Not all rats look exactly alike, even animated ones. But there's a real resemblance between a rat in "The Nut Job," the new film by Peter Lepeniotis, and Remy, the main character in "Ratatouille," that wonderful 2007 Pixar film.
3 (out of five stars)
Cast: The voices of Katherine Heigl, Brendan Fraser, Will Arnett, Maya Rudolph, Liam Neeson
Rated: PG for mild action and rude humor
Running time: 1 hour, 26 minutes
And that's not a good thing for "The Nut Job," because anyone who makes that connection will be likely also remembering how "Ratatouille" showed so beautifully that an animated film, done with the right skill and imagination, can be equally enchanting to kids and adults. Something that "The Nut Job," a decent but frankly forgettable entry to the animal-centered animated film oeuvre, does not.
The movie certainly looks nice. Colors are vibrant, particularly the reddish autumn shades of trees in Liberty Park, in fictional Oakton City, where much of the action takes place. There's a lovely moment where shimmering water reflects the leaves above. And the whole thing has a period feel - mid-20th century - which is appealing, though confusing, too, when you see characters break into what looks like very 21st-century dancing at one point.
Like most animated films these days, "The Nut Job," a joint Canadian-South Korean-U.S. production, trades on its celebrity voices, which here include Katherine Heigl, Brendan Fraser, Will Arnett, Maya Rudolph and, most recognizably, Liam Neeson, who sometimes sounds like he could be on a Shakespearean stage.
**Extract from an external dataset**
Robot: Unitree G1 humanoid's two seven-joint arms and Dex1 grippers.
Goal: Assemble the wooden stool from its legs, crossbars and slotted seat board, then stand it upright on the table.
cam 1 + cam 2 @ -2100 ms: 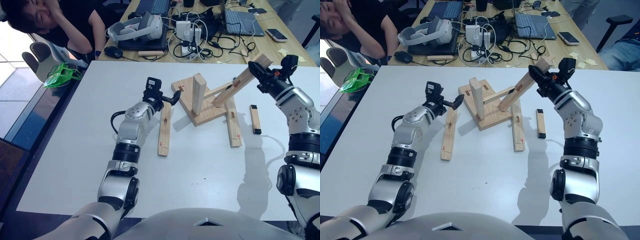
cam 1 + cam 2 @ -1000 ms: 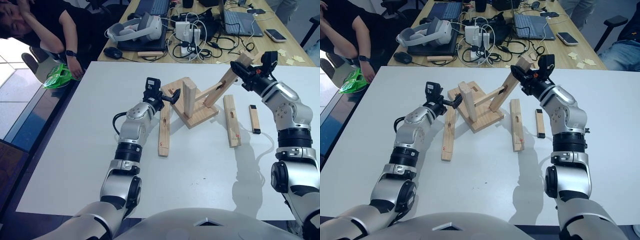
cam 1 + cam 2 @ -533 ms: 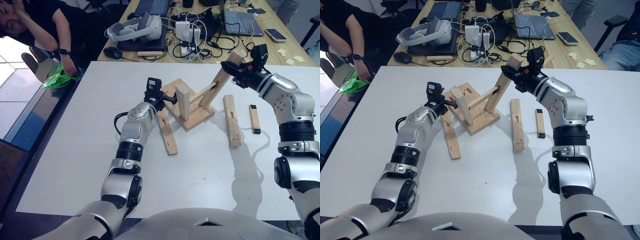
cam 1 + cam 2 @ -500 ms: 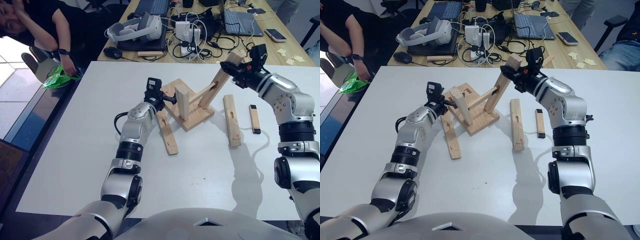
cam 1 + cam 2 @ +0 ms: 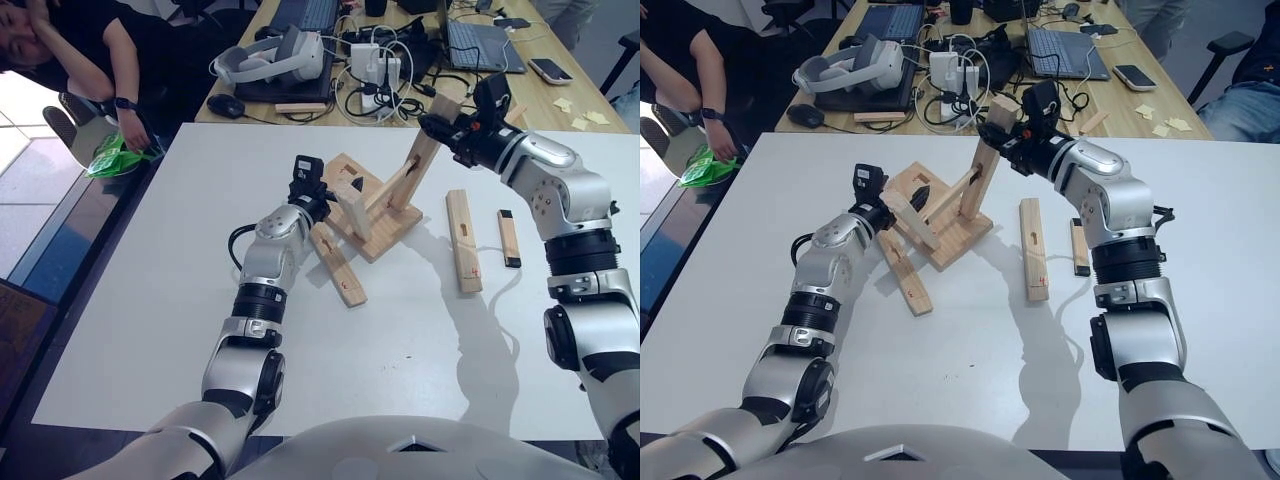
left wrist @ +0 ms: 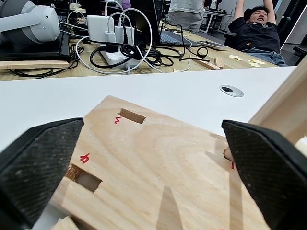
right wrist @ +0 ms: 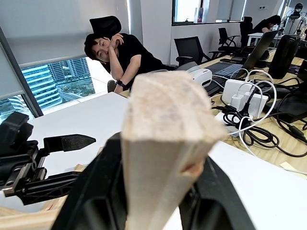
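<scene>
The slotted seat board (image 5: 378, 228) is tipped up on the white table, and a second leg (image 5: 352, 203) and a crossbar (image 5: 385, 186) are fitted to it. My right gripper (image 5: 452, 130) is shut on the top of a leg (image 5: 420, 158) that stands steeply in the board. The left gripper (image 5: 322, 193) is open at the board's left edge, with the board (image 6: 158, 158) lying between its spread fingers (image 6: 43, 158). One loose leg (image 5: 337, 265) lies slanted beside the left arm. Another (image 5: 464, 242) lies to the right, next to a short crossbar (image 5: 510, 238).
A wooden desk (image 5: 250, 108) behind the table carries a headset (image 5: 270, 52), a power strip with cables (image 5: 372, 75) and laptops. A green object (image 5: 118, 152) sits off the table's far left corner, near a seated person. Bare table stretches toward me.
My right gripper has swung left with the leg, standing it steeper and tipping the board up and leftward. The loose leg by the left gripper was pushed askew. The left gripper stayed put.
</scene>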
Not that you could call this dialogue Shakespearean. Or even witty. This being a film about squirrels and their nuts, kids will enjoy the "nut" puns, and parents will groan. "Let's not get too nutty about this," one character says. "Sorry, I went a little nuts," says another. The movie's slogan: "No nuts, no glory."
Well, at least there's an interesting digression on the existential nature of peanut brittle. Is it, someone asks, a nut or a candy?
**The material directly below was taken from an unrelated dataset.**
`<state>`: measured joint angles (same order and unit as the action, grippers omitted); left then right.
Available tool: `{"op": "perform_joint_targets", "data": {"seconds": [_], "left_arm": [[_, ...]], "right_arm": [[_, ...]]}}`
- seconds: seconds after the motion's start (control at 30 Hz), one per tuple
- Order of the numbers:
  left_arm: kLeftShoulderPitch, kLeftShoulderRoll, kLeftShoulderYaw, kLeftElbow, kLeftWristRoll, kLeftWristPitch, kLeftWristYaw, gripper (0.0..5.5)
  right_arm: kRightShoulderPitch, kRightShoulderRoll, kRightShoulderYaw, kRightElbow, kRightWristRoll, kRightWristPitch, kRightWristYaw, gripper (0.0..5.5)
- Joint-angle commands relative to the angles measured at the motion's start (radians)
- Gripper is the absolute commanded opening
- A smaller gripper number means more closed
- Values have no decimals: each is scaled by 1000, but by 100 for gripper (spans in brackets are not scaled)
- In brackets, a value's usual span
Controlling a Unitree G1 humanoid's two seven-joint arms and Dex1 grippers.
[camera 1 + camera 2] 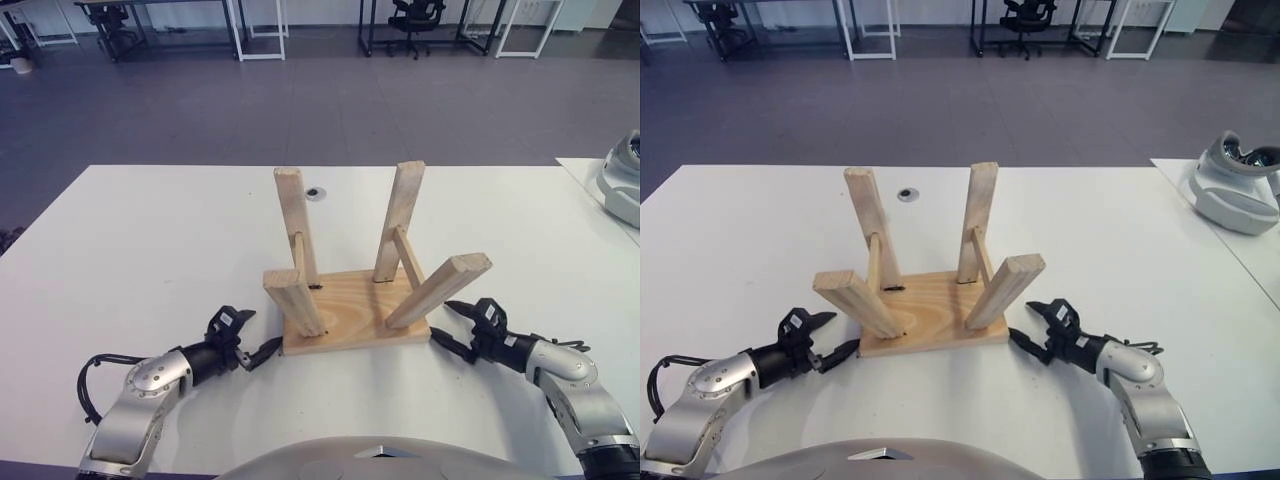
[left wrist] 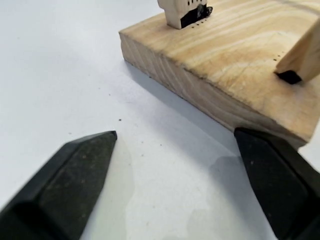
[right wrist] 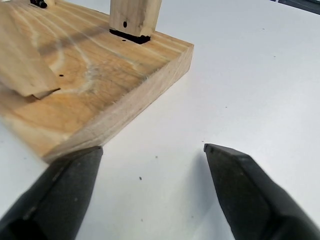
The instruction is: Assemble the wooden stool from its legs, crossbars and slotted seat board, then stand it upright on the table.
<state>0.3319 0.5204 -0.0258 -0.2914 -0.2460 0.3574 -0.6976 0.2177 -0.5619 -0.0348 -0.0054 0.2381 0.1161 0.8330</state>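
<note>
The wooden stool lies upside down in the middle of the white table (image 1: 150, 230), its seat board (image 1: 355, 310) flat on the surface and its legs (image 1: 296, 230) pointing up, splayed, with crossbars (image 1: 405, 255) between them. My left gripper (image 1: 257, 340) rests on the table at the board's near left corner, open, one fingertip (image 2: 270, 165) touching the board's edge (image 2: 210, 95). At the near right corner is my right gripper (image 1: 448, 326), open, with one fingertip (image 3: 70, 180) against the board's corner (image 3: 100, 125).
A white headset (image 1: 1232, 185) lies on a neighbouring table at the far right. A small round hole (image 1: 316, 192) sits in the table behind the stool. Chairs and desk frames stand across the floor beyond.
</note>
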Motion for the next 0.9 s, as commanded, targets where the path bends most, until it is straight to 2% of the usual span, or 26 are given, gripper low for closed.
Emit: {"op": "perform_joint_targets", "data": {"seconds": [0.03,0.1,0.2,0.37,0.43,0.53,0.63,0.7,0.77,0.9], "left_arm": [[-25,-64,-66,-72,-76,87,0,436],[0,-36,-27,-208,-232,175,-56,436],[0,31,101,-328,-413,274,-99,436],[-23,98,254,-425,-609,362,-69,436],[-34,119,278,-433,-643,389,-59,436],[-10,180,249,-396,-554,384,-79,436],[23,373,174,-234,-293,257,-176,436],[-14,501,99,-70,-145,118,-302,436],[-129,501,40,-9,-141,53,-416,436],[-350,392,-73,62,-163,19,-522,436]], "right_arm": [[16,11,19,-155,154,127,78,382],[43,-37,-33,-288,336,281,138,382],[38,-103,-159,-367,518,414,162,382],[86,-185,-238,-412,577,481,195,382],[100,-199,-242,-434,582,487,201,382],[130,-230,-216,-455,536,471,217,382],[149,-309,-174,-355,357,345,267,382],[108,-372,-117,-280,267,270,351,382],[43,-378,-74,-260,253,242,406,382],[-85,-328,7,-227,246,222,427,382]]}}
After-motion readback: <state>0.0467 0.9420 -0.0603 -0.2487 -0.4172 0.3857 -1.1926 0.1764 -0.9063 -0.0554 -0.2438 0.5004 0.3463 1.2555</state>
"Both," comes the considered reply.
The story, based on Lepeniotis' short film, "Surly Squirrel," is simple: The animals in Liberty Park, ruled by a gruff raccoon (Neeson, of course) ominously just named Raccoon, are facing a severe nut shortage just as winter is approaching. Surly the squirrel (Arnett), who thinks only of himself, has somehow set fire to the winter stockpile. (Watch for the nice shot of popping corn kernels from an exploding tree - it will remind you there's a reason you're wearing those 3D glasses.)
But Surly doesn't seem willing to help solve the situation, and he's banished from the park to the city.
There, he discovers a nut shop - cashews, peanuts, hazelnuts, you name it. If he can snag that booty, he'll be golden for the winter, though that won't necessarily help out his furry friends in the park, led by the feisty Andie (Heigl).
Of course, there's a big complication. A group of human lowlifes plotting a bank heist have their own connections to the nut stash, for reasons unrelated to nutrition.
So who'll win out, the human criminals or the park animals? And will Surly remain, er, surly and uncooperative, or will he work with the others? And what about Raccoon? Is there something menacing in that deep, husky voice?
Parents may concern themselves with these issues, while kids may simply be focusing on the puns, and, oh yes, the fart jokes.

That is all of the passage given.